RECORD EXTRACTS
* * * *
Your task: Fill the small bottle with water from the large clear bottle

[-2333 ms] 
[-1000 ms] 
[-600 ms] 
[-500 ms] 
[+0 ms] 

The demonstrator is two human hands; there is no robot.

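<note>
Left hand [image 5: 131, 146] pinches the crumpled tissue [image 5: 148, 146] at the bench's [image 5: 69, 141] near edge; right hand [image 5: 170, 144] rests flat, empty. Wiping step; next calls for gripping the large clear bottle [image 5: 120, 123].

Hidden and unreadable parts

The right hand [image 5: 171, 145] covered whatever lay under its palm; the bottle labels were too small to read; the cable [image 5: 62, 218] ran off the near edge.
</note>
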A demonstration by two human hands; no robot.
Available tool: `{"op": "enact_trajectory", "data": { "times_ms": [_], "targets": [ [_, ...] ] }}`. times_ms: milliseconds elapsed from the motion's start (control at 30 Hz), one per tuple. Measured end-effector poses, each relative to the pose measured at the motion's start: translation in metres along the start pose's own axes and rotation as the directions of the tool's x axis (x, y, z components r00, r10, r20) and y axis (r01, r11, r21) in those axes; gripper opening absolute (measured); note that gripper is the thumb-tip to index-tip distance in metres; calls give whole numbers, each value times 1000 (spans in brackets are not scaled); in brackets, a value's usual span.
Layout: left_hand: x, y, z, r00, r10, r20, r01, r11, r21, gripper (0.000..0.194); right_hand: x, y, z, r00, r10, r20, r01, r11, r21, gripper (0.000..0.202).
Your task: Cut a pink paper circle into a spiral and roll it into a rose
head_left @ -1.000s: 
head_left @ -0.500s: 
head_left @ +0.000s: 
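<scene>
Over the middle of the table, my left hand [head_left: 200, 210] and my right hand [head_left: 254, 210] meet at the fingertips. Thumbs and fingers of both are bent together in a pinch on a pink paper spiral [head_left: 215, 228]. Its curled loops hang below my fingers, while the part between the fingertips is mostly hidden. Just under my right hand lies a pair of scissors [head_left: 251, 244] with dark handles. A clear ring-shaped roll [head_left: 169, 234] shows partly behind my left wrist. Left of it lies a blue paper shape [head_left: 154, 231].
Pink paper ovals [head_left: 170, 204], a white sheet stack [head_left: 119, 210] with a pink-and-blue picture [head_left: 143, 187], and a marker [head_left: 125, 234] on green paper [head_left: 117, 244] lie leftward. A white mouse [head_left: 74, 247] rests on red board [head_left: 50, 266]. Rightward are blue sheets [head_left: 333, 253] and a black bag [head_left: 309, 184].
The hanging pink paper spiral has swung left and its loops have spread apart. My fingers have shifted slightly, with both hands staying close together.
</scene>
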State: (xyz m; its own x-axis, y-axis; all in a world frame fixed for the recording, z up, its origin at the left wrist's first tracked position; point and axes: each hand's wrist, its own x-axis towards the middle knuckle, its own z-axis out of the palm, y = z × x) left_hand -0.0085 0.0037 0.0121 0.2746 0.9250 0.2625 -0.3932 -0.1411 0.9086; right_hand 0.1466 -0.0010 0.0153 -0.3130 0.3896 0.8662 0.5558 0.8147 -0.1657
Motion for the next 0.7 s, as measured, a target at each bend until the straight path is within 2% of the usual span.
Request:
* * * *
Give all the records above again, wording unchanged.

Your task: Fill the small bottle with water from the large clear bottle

[-2333 ms] 
[-1000 ms] 
[-600 ms] 
[-500 ms] 
[+0 ms] 

The demonstrator is two human hands; there is no robot.

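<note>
Left hand [image 5: 131, 146] pinches the crumpled tissue [image 5: 148, 146] at the bench's [image 5: 69, 141] near edge; right hand [image 5: 170, 144] rests flat, empty. Wiping step; next calls for gripping the large clear bottle [image 5: 120, 123].

Hidden and unreadable parts

The right hand [image 5: 171, 145] covered whatever lay under its palm; the bottle labels were too small to read; the cable [image 5: 62, 218] ran off the near edge.
</note>
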A demonstration by two human hands; no robot.
Available tool: `{"op": "enact_trajectory", "data": { "times_ms": [_], "targets": [ [_, ...] ] }}`. times_ms: milliseconds elapsed from the motion's start (control at 30 Hz), one per tuple. Measured end-effector poses, each relative to the pose measured at the motion's start: translation in metres along the start pose's own axes and rotation as the directions of the tool's x axis (x, y, z components r00, r10, r20) and y axis (r01, r11, r21) in those axes; gripper opening absolute (measured); note that gripper is the thumb-tip to index-tip distance in metres; calls give whole numbers, each value times 1000 (spans in brackets are not scaled); in brackets, a value's usual span.
Layout: left_hand: x, y, z, r00, r10, r20, r01, r11, r21, gripper (0.000..0.194); right_hand: x, y, z, r00, r10, r20, r01, r11, r21, gripper (0.000..0.202).
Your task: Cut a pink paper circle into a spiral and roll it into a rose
head_left @ -1.000s: 
head_left @ -0.500s: 
head_left @ +0.000s: 
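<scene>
Over the middle of the table, my left hand [head_left: 200, 210] and my right hand [head_left: 254, 210] meet at the fingertips. Thumbs and fingers of both are bent together in a pinch on a pink paper spiral [head_left: 215, 228]. Its curled loops hang below my fingers, while the part between the fingertips is mostly hidden. Just under my right hand lies a pair of scissors [head_left: 251, 244] with dark handles. A clear ring-shaped roll [head_left: 169, 234] shows partly behind my left wrist. Left of it lies a blue paper shape [head_left: 154, 231].
Pink paper ovals [head_left: 170, 204], a white sheet stack [head_left: 119, 210] with a pink-and-blue picture [head_left: 143, 187], and a marker [head_left: 125, 234] on green paper [head_left: 117, 244] lie leftward. A white mouse [head_left: 74, 247] rests on red board [head_left: 50, 266]. Rightward are blue sheets [head_left: 333, 253] and a black bag [head_left: 309, 184].
The hanging pink paper spiral has swung left and its loops have spread apart. My fingers have shifted slightly, with both hands staying close together.
</scene>
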State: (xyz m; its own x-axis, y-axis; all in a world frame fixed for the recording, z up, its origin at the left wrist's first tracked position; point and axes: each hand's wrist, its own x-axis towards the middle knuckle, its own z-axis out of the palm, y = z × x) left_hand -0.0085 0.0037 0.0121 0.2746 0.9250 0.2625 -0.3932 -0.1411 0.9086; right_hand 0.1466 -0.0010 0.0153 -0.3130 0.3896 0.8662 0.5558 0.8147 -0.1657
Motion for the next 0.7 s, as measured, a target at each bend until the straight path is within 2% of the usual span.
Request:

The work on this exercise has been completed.